- [EXERCISE REQUIREMENTS]:
From the line with "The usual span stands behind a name" through the final line, transcribe the material below character for character; include no other lines.

________________________________________

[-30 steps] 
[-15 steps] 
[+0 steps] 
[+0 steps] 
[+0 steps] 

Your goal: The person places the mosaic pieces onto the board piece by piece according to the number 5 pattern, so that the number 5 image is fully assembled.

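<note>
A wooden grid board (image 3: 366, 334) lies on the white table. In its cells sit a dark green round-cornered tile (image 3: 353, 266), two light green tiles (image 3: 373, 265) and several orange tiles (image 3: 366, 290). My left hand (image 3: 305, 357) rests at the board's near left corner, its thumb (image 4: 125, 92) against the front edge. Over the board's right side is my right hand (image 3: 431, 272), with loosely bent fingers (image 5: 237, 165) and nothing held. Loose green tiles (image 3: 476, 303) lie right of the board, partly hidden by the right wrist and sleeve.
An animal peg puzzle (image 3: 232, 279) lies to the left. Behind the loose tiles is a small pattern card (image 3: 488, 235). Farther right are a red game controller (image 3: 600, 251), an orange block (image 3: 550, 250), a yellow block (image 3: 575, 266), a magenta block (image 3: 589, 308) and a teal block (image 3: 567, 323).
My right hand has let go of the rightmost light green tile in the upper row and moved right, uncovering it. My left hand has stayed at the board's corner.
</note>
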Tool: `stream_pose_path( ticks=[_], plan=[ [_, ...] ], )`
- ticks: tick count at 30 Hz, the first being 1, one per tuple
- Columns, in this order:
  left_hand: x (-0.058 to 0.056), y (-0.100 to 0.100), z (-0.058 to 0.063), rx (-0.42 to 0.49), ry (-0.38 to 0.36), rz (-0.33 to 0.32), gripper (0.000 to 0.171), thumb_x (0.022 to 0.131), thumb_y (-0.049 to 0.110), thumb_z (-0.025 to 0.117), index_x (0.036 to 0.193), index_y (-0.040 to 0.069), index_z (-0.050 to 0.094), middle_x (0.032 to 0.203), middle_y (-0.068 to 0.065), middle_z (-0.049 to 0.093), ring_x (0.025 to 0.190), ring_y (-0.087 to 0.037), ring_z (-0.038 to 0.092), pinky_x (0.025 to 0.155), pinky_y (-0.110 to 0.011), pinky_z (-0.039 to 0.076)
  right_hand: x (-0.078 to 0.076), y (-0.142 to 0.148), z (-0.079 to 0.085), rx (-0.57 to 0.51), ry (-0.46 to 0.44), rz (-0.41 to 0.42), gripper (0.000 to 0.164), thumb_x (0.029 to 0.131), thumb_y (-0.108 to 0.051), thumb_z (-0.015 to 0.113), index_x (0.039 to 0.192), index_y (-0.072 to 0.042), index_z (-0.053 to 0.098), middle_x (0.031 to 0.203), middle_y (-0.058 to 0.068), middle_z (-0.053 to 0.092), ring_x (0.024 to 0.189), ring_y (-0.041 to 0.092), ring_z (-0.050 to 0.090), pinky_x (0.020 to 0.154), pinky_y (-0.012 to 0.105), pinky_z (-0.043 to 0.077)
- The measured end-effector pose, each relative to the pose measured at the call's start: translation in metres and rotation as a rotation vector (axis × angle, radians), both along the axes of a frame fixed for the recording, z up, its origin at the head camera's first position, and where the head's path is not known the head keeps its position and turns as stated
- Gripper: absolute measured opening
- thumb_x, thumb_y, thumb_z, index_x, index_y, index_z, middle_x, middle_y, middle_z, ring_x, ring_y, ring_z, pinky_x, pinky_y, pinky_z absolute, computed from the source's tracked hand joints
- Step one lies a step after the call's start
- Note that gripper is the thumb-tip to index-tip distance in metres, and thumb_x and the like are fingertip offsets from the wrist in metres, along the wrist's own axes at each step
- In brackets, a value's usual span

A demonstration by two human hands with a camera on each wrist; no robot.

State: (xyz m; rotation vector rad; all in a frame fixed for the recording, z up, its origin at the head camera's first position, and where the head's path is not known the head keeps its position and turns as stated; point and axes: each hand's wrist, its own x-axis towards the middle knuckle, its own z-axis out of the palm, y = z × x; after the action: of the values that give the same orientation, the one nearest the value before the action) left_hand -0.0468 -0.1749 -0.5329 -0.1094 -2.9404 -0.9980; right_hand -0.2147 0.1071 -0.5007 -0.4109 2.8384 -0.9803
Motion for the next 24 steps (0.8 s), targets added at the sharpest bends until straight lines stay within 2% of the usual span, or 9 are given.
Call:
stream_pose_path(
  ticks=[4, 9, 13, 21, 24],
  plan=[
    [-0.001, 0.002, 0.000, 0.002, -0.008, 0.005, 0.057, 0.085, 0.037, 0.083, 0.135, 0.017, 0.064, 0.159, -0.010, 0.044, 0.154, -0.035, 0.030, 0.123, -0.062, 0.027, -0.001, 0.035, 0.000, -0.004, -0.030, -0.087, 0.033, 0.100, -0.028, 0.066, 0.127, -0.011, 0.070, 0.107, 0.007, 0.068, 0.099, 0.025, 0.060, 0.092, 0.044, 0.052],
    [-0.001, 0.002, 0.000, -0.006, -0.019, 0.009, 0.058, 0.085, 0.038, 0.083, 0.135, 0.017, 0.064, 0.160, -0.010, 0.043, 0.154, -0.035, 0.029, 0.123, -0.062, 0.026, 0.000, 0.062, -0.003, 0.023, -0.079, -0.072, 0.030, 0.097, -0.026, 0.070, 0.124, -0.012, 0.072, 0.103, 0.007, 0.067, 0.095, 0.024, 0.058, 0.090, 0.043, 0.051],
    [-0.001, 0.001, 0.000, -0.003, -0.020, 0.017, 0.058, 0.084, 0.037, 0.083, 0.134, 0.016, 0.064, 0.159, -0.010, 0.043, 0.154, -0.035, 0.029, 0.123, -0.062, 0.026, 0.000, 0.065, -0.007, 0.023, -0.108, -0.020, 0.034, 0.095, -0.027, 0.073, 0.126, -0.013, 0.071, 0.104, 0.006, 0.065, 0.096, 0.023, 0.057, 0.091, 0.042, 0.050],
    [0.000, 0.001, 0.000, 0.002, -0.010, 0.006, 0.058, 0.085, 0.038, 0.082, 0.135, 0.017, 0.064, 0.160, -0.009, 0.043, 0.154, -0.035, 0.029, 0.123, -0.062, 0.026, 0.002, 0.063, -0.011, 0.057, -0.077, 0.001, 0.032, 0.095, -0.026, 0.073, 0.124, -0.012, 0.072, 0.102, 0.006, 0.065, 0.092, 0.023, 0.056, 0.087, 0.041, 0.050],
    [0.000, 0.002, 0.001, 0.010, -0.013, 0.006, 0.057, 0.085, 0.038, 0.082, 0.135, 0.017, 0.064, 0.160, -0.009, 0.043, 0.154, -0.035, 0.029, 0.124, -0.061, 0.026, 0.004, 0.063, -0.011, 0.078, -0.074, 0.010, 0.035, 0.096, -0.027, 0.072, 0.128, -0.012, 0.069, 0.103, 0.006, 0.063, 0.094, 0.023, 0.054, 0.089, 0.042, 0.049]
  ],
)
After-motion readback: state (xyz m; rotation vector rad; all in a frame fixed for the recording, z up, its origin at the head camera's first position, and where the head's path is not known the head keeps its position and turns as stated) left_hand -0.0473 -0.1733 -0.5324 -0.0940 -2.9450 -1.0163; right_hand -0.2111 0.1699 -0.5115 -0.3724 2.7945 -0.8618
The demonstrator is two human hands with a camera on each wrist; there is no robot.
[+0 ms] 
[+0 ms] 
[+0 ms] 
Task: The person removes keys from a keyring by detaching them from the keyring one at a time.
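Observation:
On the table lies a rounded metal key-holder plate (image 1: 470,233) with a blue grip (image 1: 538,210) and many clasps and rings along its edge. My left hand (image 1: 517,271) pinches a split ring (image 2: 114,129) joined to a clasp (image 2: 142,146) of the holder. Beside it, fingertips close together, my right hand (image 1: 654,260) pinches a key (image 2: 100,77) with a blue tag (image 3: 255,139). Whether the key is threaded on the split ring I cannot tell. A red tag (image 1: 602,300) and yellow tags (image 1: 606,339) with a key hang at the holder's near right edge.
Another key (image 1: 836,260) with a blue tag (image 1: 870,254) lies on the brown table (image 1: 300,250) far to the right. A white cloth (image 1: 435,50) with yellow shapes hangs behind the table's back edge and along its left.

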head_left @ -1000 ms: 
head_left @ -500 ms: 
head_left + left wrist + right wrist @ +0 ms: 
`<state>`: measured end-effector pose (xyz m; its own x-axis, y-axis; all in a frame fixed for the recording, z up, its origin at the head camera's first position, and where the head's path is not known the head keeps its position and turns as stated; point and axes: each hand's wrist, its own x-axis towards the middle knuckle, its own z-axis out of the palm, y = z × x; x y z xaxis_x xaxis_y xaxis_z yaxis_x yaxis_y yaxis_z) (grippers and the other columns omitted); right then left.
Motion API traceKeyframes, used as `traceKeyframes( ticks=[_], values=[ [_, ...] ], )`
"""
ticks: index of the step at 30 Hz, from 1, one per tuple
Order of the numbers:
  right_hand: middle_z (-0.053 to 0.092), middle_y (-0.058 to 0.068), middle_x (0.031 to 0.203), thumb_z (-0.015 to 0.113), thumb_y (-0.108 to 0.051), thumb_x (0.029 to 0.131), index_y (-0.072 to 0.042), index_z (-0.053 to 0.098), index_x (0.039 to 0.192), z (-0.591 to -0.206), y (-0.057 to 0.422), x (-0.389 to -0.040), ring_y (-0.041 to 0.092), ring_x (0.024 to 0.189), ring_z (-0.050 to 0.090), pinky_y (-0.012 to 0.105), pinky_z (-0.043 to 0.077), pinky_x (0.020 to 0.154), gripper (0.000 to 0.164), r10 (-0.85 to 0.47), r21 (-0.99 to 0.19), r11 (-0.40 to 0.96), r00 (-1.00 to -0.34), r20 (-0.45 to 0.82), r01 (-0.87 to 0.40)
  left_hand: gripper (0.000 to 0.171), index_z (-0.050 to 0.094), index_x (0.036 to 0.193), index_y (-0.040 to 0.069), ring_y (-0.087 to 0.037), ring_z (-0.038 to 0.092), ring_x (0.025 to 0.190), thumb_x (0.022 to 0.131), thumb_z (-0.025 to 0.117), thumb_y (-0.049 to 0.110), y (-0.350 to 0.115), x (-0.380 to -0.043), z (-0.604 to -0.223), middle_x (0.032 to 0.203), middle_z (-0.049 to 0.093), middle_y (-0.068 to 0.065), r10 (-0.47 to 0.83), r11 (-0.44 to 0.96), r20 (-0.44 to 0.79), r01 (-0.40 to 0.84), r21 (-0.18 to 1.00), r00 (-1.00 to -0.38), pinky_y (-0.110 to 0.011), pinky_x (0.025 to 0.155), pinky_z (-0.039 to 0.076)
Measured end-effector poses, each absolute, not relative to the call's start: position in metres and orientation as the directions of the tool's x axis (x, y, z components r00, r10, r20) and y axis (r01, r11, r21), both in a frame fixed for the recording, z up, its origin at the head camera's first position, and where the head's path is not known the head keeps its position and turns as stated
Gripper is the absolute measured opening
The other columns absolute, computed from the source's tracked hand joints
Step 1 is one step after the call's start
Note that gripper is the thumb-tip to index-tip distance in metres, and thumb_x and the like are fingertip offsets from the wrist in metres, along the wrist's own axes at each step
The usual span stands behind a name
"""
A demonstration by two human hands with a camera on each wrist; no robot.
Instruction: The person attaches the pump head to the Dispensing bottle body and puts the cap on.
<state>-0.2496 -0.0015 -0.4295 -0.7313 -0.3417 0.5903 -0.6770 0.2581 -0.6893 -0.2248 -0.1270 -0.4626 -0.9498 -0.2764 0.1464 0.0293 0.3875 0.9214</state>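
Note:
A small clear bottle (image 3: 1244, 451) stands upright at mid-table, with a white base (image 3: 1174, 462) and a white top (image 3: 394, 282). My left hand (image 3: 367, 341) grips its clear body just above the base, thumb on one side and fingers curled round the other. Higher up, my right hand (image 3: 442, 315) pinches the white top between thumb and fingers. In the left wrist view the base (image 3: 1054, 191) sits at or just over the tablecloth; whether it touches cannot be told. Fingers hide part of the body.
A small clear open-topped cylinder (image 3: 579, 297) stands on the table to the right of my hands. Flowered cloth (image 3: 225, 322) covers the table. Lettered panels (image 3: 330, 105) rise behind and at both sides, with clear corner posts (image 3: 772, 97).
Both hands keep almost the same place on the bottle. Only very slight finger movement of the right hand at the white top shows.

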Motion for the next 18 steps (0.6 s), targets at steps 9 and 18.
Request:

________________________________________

- [SOLUTION TO THIS PROBLEM]:
The usual span stands behind a name
"""
A demonstration by two human hands with a camera on each wrist; no robot.
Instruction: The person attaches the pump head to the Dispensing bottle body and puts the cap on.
<state>-0.2496 -0.0015 -0.4295 -0.7313 -0.3417 0.5903 -0.6770 0.2581 -0.6893 -0.2248 -0.1270 -0.4626 -0.9498 -0.2764 0.1464 0.0293 0.3875 0.9214</state>
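Note:
A small clear bottle (image 3: 1244, 451) stands upright at mid-table, with a white base (image 3: 1174, 462) and a white top (image 3: 394, 282). My left hand (image 3: 367, 341) grips its clear body just above the base, thumb on one side and fingers curled round the other. Higher up, my right hand (image 3: 442, 315) pinches the white top between thumb and fingers. In the left wrist view the base (image 3: 1054, 191) sits at or just over the tablecloth; whether it touches cannot be told. Fingers hide part of the body.
A small clear open-topped cylinder (image 3: 579, 297) stands on the table to the right of my hands. Flowered cloth (image 3: 225, 322) covers the table. Lettered panels (image 3: 330, 105) rise behind and at both sides, with clear corner posts (image 3: 772, 97).
Both hands keep almost the same place on the bottle. Only very slight finger movement of the right hand at the white top shows.
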
Motion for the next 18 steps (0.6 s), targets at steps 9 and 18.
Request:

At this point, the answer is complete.